We have commented twice in recent weeks about the forthcoming McCoury Music release Moneyland. Now I can report that Del McCoury flies to New England this week to appear on the popular A Prairie Home Companion radio program to further promote the hard-hitting, multi-artist Moneyland CD.
Heard by more than four million listeners each week on some 580 public radio stations and abroad on America One and the Armed Forces Networks, the appearance by The Del McCoury Band will be broadcast live from Tanglewood – the Koussevitzky Music Shed in Lenox, Massachusetts, at 5:45 pm (EST) on Saturday, June 28.

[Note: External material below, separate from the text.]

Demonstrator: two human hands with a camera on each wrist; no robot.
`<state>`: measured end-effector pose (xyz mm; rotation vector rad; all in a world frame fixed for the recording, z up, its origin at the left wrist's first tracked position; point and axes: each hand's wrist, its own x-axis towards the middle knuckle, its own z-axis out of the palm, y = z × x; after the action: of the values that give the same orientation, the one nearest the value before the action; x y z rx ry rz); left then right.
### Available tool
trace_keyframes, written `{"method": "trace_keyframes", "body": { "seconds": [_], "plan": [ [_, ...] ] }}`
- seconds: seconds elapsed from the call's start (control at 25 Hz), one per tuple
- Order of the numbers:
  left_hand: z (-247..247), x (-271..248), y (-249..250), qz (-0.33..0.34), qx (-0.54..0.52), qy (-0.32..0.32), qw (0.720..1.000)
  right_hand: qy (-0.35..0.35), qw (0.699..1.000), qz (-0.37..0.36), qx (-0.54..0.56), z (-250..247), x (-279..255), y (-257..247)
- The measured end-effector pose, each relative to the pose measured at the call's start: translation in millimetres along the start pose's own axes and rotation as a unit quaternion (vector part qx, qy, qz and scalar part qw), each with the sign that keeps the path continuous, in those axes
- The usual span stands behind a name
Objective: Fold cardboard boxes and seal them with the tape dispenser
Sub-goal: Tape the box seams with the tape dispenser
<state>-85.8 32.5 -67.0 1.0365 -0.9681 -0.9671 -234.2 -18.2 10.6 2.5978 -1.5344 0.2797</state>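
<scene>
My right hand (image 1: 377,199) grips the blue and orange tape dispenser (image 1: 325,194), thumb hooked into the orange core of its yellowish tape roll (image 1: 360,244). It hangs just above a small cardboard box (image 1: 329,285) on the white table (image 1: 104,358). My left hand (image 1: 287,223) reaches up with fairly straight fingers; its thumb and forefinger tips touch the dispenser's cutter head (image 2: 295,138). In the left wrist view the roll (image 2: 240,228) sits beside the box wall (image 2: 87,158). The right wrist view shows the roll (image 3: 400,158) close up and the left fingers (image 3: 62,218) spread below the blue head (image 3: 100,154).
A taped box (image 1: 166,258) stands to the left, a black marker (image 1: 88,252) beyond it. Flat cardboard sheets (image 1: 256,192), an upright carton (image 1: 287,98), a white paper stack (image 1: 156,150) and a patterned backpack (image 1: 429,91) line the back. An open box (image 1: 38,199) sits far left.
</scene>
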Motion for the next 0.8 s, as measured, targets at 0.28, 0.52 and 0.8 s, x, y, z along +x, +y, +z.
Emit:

McCoury will bring more than new music to the stage of A Prairie Home Companion, he will bring a new attitude destined to shake up the right, left and center. He doesn’t claim to have the answers to America’s problems, just hopes that “Somebody a lot smarter than us will hear a song that moves them and decide to take action.” The producers of the project add in the liner notes. “Not only do we believe it un-American for Washington to be blind to the problems of small towns and rural areas, we believe it to be immoral.”
Noted music journalist Craig Havighurst has written, “I think when this album hits for real, it’s going to shock lefties and righties alike with its candor and its understated moral outrage.” The Austin Chronicle adds, “The album is equal parts empathetic consolation and political outrage at a government that has left the common folks behind.”
Moneyland is to be released on July 8 and features songs by The Del McCoury Band, Merle Haggard, Emmylou Harris, Bruce Hornsby, Chris Knight, Patty Loveless, Marty Stuart, Dan Tyminski and Mac Wiseman and includes special guest appearances by Rodney Crowell, The Fairfield Four, Tim O’Brien, Gillian Welch and David Rawlings.
For more information, please visit www.mccourymusic.com.
Editor’s note: It will be interesting to see if Del explains on PHC just what sort of governmental inaction has contributed to the plight of small town and rural America. PHC host Garrison Keillor is a well-known advocate of an interventionist federal government, so a discussion between he and Del could be enlightening, both as to how they see that such problems came to be, and how they might be addressed.